Há pretérito perfeito e pretérito mais que perfeito, ou seja, em algum lugar do nosso saudosismo pátrio o passado já brilhou perfeitamente. Mas e o futuro? Teríamos possibilidades de alcançá-lo em sua perfeição. No pretérito imperfeito eu acreditava, mas no futuro do presente eu acreditarei, porém no futuro do pretérito eu acreditaria. Há aqui uma condicional. Sei que a regra numa transição é buscar as variáveis verbais e seus pronomes postos antes, no meio e posteriormente. Dizem os cultos que isso se chama próclise, mesóclise e ênclise. Pois bem, então acreditá-los-ei.
E creditar-lhes-ei. O folclore político nacional tem muitos registros até cômicos dessas variáveis. Um dia perguntaram ao grande vernaculista Jânio Quadros, presidente à jato de nossa república, por que bebia tanto? Sem pestanejar, respondeu: Bebo por que é líquido, porque se fosse sólido eu comê-lo-ia. Seus incômodos interlocutores obtiveram mais que uma simples resposta, mas também uma lição de gramática.

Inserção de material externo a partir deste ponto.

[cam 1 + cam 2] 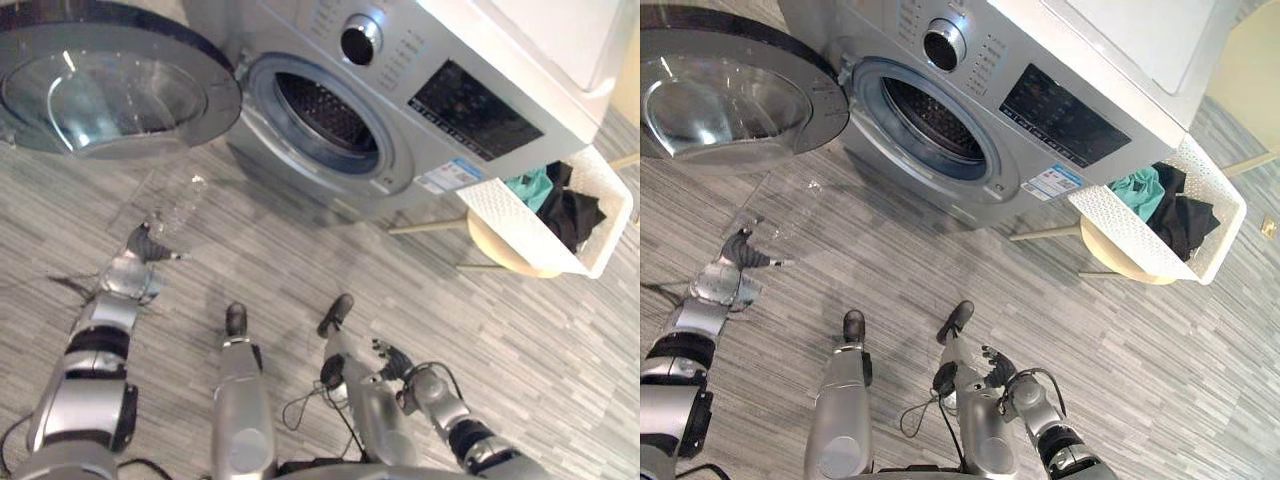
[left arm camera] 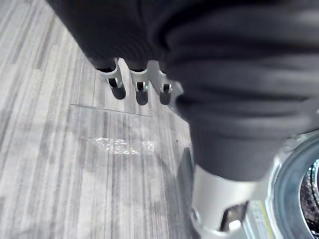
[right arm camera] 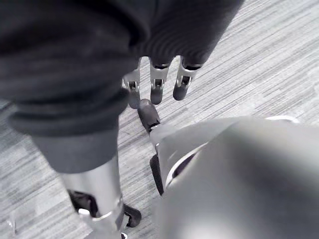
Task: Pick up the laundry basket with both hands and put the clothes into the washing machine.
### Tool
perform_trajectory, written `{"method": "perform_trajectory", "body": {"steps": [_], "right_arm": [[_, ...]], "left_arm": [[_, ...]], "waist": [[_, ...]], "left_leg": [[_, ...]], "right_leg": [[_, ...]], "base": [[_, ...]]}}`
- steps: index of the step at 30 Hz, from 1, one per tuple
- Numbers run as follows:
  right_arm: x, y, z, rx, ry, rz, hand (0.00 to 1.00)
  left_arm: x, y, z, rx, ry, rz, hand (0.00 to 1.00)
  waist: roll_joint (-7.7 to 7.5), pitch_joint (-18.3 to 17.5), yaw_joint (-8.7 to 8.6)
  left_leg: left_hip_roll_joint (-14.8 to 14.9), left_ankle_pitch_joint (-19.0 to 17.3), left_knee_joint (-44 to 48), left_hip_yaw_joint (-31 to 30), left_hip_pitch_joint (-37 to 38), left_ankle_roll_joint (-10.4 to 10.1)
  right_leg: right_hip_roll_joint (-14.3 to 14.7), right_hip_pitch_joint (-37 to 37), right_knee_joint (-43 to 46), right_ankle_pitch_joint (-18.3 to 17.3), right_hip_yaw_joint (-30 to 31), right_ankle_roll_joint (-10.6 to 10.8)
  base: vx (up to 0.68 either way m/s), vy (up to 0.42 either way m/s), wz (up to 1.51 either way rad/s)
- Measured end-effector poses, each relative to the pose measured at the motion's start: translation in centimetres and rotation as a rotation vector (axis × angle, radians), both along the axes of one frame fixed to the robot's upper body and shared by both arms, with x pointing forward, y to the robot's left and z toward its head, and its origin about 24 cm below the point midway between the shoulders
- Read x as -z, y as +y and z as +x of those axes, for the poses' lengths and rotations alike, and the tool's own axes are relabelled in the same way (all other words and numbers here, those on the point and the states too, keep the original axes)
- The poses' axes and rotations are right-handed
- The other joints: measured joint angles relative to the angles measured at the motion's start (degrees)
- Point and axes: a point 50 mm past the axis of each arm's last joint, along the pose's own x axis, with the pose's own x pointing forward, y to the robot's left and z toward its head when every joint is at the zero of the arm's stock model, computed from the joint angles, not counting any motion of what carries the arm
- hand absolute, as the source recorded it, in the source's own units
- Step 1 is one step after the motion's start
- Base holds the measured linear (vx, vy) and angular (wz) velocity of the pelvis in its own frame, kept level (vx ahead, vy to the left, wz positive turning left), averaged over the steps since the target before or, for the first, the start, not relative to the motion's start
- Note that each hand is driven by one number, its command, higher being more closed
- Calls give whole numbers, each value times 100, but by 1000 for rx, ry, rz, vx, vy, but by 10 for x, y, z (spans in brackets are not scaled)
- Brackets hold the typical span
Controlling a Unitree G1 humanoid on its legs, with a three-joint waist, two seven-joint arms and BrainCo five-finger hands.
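Left hand (image 1: 148, 245): fingers relaxed, holding nothing.
Right hand (image 1: 392, 358): fingers relaxed, holding nothing.
Laundry basket (image 1: 510, 222): on stool (image 1: 492, 252), clothes (image 1: 570, 215) inside.
Washing machine (image 1: 420, 60): door (image 1: 110, 90) open.

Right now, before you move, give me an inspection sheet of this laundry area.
Surface: grey plank floor, level under machine and stool.
Job's things: washing machine with its door swung wide open and the drum exposed. The white laundry basket sits on a round stool to the machine's right and holds a teal garment and black clothes.
Clutter: nothing seen.
Hands: left hand low over the floor below the door, fingers straight, holding nothing. The right hand is low near the robot, fingers relaxed, also holding nothing. Both are well short of the basket.
Cables: nothing seen.
Surroundings: white surface above the machine.
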Motion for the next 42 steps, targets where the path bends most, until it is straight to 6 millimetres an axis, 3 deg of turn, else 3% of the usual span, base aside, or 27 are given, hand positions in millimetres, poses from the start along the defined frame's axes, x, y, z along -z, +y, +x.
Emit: {"method": "perform_trajectory", "body": {"steps": [2, 4, 5, 7, 8, 9, 12, 13, 15, 17, 22, 25, 26, 32, 38, 40, 42], "right_arm": [[2, -5, -3, 37, 3, 1, 0], [4, -16, -10, 120, -2, -9, 0], [4, -20, -13, 142, -5, -16, 0], [11, -42, -30, 218, 16, -77, 0], [13, -47, -36, 230, 30, -94, 0], [17, -57, -47, 248, 57, -122, 0], [27, -72, -74, 323, 133, -155, 0], [31, -74, -83, 349, 162, -157, 0], [39, -76, -105, 405, 234, -158, 0], [47, -74, -126, 456, 306, -150, 0], [51, -69, -139, 500, 355, -131, 0], [52, -70, -141, 504, 363, -131, 0], [53, -72, -142, 513, 380, -132, 0], [53, -73, -143, 526, 379, -126, 0], [52, -79, -147, 739, 362, -8, 0], [51, -84, -150, 855, 343, 47, 0], [48, -94, -144, 928, 299, 74, 0]], "left_arm": [[29, -3, -21, -40, 45, -66, 0], [73, -18, -53, -97, 127, -166, 0], [86, -25, -63, -114, 152, -197, 0], [136, -62, -109, -176, 268, -345, 0], [146, -72, -120, -188, 297, -380, 0], [162, -88, -141, -214, 351, -441, 0], [191, -116, -193, -309, 484, -538, 0], [197, -122, -206, -348, 515, -564, 0], [203, -127, -226, -434, 544, -593, 0], [206, -126, -240, -534, 544, -631, 0], [209, -125, -258, -667, 547, -690, 0], [210, -126, -260, -680, 552, -699, 0], [211, -131, -262, -711, 539, -738, 0], [211, -131, -262, -712, 539, -739, 0], [212, -134, -263, -745, 522, -772, 0], [212, -136, -261, -758, 508, -793, 0], [213, -144, -254, -755, 494, -824, 0]], "waist": [[11, -1, 15], [133, -63, 21], [195, -95, 15], [558, -475, -12], [660, -574, -13], [879, -797, -23], [1257, -1278, -139], [1315, -1402, -143], [1383, -1594, -133], [1336, -1754, -132], [1246, -1884, -136], [1278, -1912, -141], [1453, -1982, -303], [1465, -1973, -304], [1513, -1982, -340], [1611, -2002, -464], [1820, -1884, -426]], "left_leg": [[34, 0, -122, 100, 240, -6], [97, -34, -249, 260, 555, -60], [104, -41, -280, 287, 658, -69], [84, -66, -444, 385, 1011, -104], [80, -67, -514, 403, 1127, -107], [75, -77, -644, 414, 1348, -122], [55, -81, -1020, 419, 1984, -132], [42, -81, -1119, 430, 2140, -132], [16, -80, -1269, 422, 2371, -131], [-33, -81, -1365, 408, 2564, -129], [-176, -75, -1508, 393, 2898, -120], [-265, -74, -1535, 380, 2989, -118], [-389, -55, -1733, 232, 3103, -39], [-391, -57, -1750, 256, 3101, -39], [-393, -59, -1826, 416, 3042, -33], [-350, -261, -1415, 455, 2838, 33], [-243, -584, -635, 550, 2528, 88]], "right_leg": [[24, 144, -1, -164, 26, -9], [83, 350, 2, -241, 94, 11], [92, 419, 4, -248, 111, 1], [121, 631, 10, -288, 148, -13], [129, 706, 11, -294, 155, -6], [148, 856, 11, -309, 164, -9], [182, 1312, 10, -469, 179, 81], [183, 1421, 8, -507, 183, 111], [174, 1641, 0, -559, 163, 169], [131, 1814, -25, -595, 132, 220], [42, 2046, -28, -587, 116, 254], [-36, 2177, -31, -564, 105, 293], [-139, 2265, -36, -603, -5, 420], [-139, 2246, -36, -607, 34, 425], [-162, 2056, -26, -611, 122, 432], [-217, 1978, 20, -608, 120, 455], [-213, 1788, 299, -622, 275, 443]], "base": [[-7, 55, -17], [29, 39, -24], [68, 50, -20], [105, 71, -16], [138, 82, -13], [152, 79, -8], [164, 85, -2], [165, 116, 6], [80, 91, 9], [42, 82, 10], [28, 85, 5], [-10, 72, 4], [-30, 30, 2], [0, 0, -1], [3, 2, -12], [54, 44, -5], [-11, 66, -47]]}}
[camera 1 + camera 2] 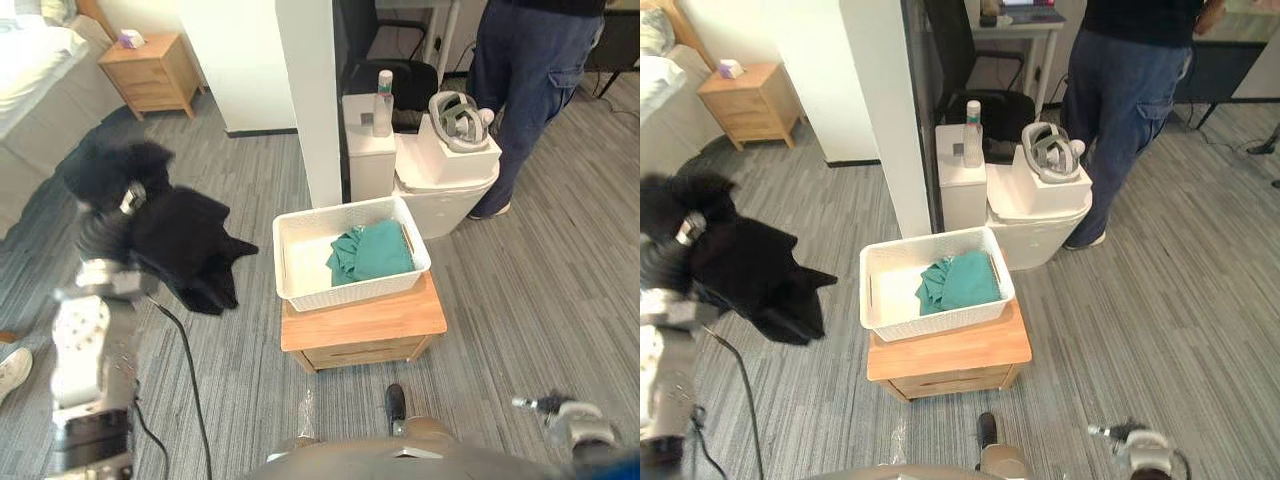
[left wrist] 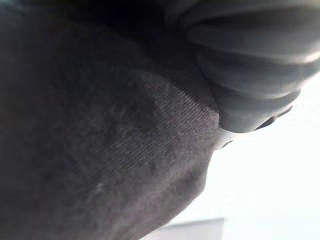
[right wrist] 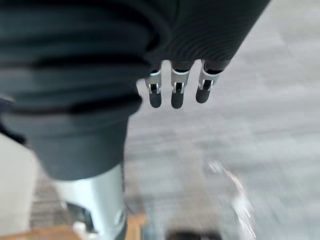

Já o atual interino prefere uma condicional do futuro: comê-los-ei. Pelo menos é isso que se desprende de seu vernáculo culto, a volta ao futuro do presente da política nacional. Então é isso: dize-me com quem tu andas que dir-te-ei quem és.
Esse é o ponto. Saudosismo de uma cultura que se foi não resgata águas passadas. O rico e poético idioma de Camões já primou como expressão cultural de um povo. A velha e bela língua portuguesa, a última flor do Lácio, perdeu seu perfume em algum lugar de nossa história. Questão de identidade cultural e ou patriótico. Nosso linguajar se universaliza, porém acatando mais influências externas do que preservando o lirismo de nossas expressões verbais. Estamos mais susceptíveis ao modismo globalizado e – quando alguém resgata a pureza dum idioma com o qual nos comunicávamos mais objetivamente, nos entendíamos e transferíamos valores tradicionais de um povo – nos escandalizamos, ironizamos. “Sei que desagrado, mas continuarei falando assim”- comentou aquele que resgata publicamente a forma culta da língua pátria e ainda não nos disse a que veio, se vai ou se fica. O futuro, mais que perfeito, dir-nos-á. Se perfeito for…
A língua é nosso fator de unidade. Se culta ou bela, se contaminada pelos fatores da globalização, se distorcida pela negligência educacional, não importa, ainda nos entendemos. Com escuta, sem escuta, com delações premiadas ou não, com manifestações pró e contra, sem impedimentos que nos ensinaram sua forma e pronúncia inglesa, bem ou mal, deixamos um pretérito imperfeito, mas ainda não desistimos de um porvir mais perfeito. O importante é o verbo, esse que determina ações, aglutina sujeitos, requer predicados. Acreditar é o melhor deles. Esse nos oferece créditos, soma esperanças e remonta à fé, o ato da crença e o fato do mérito. Enquanto somarmos forças para preservar o que de mais precioso adquirimos dos nossos antepassados, tanto intelectual quanto moralmente, estaremos mantendo a unidade. Nosso problema não é gramatical, mas estrutural. Antes, no meio ou depois do verbo não faz diferença. Porque o Verbo já está no meio de nós, “se fez carne”, gente como nós, que grita, chora, conclama, exige, mas sobretudo, acredita. É ao redor desse verbo que conjugamos nossa história, nossas vidas. Se a questão é resgatar a cultura que nos é própria, começamos pela nossa dignidade, essa que rejeita a voz passiva de qualquer verbo. Passivo vem de paixão e indica sofrimento. Ativo, ação.
Nada mais oportuno do que fazermos de nossas vidas uma mesóclise, uma inserção ativa no Verbo por excelência, aquele que habitou entre nós. O que nos falta é uma condicional mais que perfeita: resgatá-Lo dentre nós. Quem sabe, assim, resgatar-nos-emos.